Anak SD Tewas Tertimpa Tembok yang Ditabrak Motor, Walikota Padang Ingatkan soal Izin Penggunaan Motor untuk Anak

ERA.id - Wali Kota Padang, Sumatera Barat (Sumbar), Hendri Septa mengingatkan orang tua atau wali murid agar lebih bijak terkait pemberian izin penggunaan sepeda motor kepada anak  demi menghindari kecelakaan lalu lintas dan hal buruk lainnya.

"Kadang-kadang kita membiarkan juga (mengizinkan anak membawa sepeda motor ke sekolah). Ini menjadi pelajaran bahwa tidak semua anak, yang belum cukup umur, boleh membawa kendaraan ke sekolah," kata Wali Kota Padang Hendri Septa di Padang dikutip dari Antara, Rabu (20/9/2023).

Hal itu disampaikan Hendri Septa menanggapi tewasnya seorang anak didik yang diduga tertimpa bangunan.

Dari video yang beredar, korban atas nama Gian Ardhani Setiawan sedang berwudu di salah satu musala/masjid di Kota Padang. Pada saat bersamaan seorang pelajar datang dengan sepeda motor dan menabrak tembok tempat berwudu sehingga menimpa korban.

Setelah mendapatkan kabar tersebut, Hendri ingin menemui langsung keluarga korban, termasuk menelusuri pelajar yang diduga menabrak tembok tempat wudu yang menyebabkan meninggalnya bocah SD tersebut.

"Insya Allah hari ini saya akan mengunjungi pihak keluarga, dan kejadian ini adalah musibah," ujar dia.

Menurutnya, musibah yang terjadi harus menjadi pelajaran bersama, terutama bagi orang tua maupun sekolah, agar tidak memberikan izin kepada anak untuk membawa sepeda motor ke sekolah sebelum mengantongi Surat Izin Mengemudi (SIM).

Pada kesempatan itu Wali Kota Padang juga menegaskan aturan yang melarang siswa yang belum memiliki SIM membawa kendaraan ke sekolah, bukan hanya dari pemerintah daerah atau satuan pendidikan. Namun juga undang-undang.

"Payung hukumnya sudah ada.
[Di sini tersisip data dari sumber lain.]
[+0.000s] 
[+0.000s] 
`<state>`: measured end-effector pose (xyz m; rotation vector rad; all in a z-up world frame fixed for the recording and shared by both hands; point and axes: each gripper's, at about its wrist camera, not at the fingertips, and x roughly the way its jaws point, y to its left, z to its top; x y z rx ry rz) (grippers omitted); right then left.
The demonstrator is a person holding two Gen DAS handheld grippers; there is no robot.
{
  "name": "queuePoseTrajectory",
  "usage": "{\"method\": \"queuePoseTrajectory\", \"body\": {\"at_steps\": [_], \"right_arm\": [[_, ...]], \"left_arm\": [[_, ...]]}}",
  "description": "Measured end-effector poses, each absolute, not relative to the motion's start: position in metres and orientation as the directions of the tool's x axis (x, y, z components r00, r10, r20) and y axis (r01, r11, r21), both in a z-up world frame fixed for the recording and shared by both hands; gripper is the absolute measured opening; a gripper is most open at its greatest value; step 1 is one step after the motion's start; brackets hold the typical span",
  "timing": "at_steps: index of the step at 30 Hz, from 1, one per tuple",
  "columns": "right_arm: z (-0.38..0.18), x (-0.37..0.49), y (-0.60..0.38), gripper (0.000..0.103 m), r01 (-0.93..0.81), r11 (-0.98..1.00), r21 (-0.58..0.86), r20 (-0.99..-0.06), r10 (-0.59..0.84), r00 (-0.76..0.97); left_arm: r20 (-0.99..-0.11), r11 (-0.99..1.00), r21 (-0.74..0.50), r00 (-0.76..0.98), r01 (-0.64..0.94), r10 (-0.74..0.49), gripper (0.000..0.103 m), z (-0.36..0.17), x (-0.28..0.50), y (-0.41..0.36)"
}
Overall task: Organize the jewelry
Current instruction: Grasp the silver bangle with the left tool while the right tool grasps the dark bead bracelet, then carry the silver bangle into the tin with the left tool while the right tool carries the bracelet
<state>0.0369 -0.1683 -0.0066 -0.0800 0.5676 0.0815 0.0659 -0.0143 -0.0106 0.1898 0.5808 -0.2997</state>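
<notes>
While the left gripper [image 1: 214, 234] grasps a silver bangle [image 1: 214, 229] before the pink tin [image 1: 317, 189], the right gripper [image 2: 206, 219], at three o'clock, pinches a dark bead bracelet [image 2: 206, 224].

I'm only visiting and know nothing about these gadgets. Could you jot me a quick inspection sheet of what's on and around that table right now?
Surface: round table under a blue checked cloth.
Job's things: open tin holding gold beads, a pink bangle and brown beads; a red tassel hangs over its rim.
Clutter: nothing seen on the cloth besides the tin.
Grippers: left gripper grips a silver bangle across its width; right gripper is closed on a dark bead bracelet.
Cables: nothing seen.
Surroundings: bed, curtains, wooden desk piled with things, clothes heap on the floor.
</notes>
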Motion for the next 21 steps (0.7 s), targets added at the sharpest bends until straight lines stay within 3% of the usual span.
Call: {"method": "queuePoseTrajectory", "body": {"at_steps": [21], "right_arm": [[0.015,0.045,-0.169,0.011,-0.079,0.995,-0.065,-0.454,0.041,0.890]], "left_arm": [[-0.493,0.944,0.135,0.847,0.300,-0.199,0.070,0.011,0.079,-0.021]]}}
Artinya, yang berhak mendapatkan SIM itu adalah orang sudah berusia 17 tahun ke atas," jelasnya.

Sementara itu Kepala Jasa Raharja cabang Sumatera Barat Raihan Farani mengatakan setelah mendapatkan laporan dari kepolisian, Jasa Raharja langsung mendatangi kediaman korban pada Selasa (19/9) 2023 untuk membantu kelengkapan administrasi pengajuan santunan.

"Santunan telah kami sampaikan langsung kepada ahli waris yang sah yaitu orang tua korban atas nama Setiawan Jordi sebesar Rp50 juta," sebut Raihan.

Dalam upaya pencegahan terjadinya kecelakaan, Jasa Raharja telah melakukan sejumlah langkah yakni sosialisasi keselamatan lalu lintas melalui Program Jasa Raharja Goes to School, Goes to Campus, maupun Goes to Red Spot Area.

Kemudian mengajak guru-guru di sekolah untuk mengajarkan keselamatan lalu lintas kepada para siswa melalui Program Pengajar Keselamatan Lalu Lintas (PPKL), berkoordinasi dengan pemangku kepentingan lalu lintas melalui Forum Komunikasi Lalu Lintas (FKLL).

Selanjutnya menyerahkan alat pencegahan kecelakaan seperti helm, traffic cone, barikade, pita kejut, dan lainnya, kepada pihak kepolisian, memasang rambu lalu lintas dan rambu peringatan di daerah rawan kecelakaan serta sosialisasi secara masif di media massa.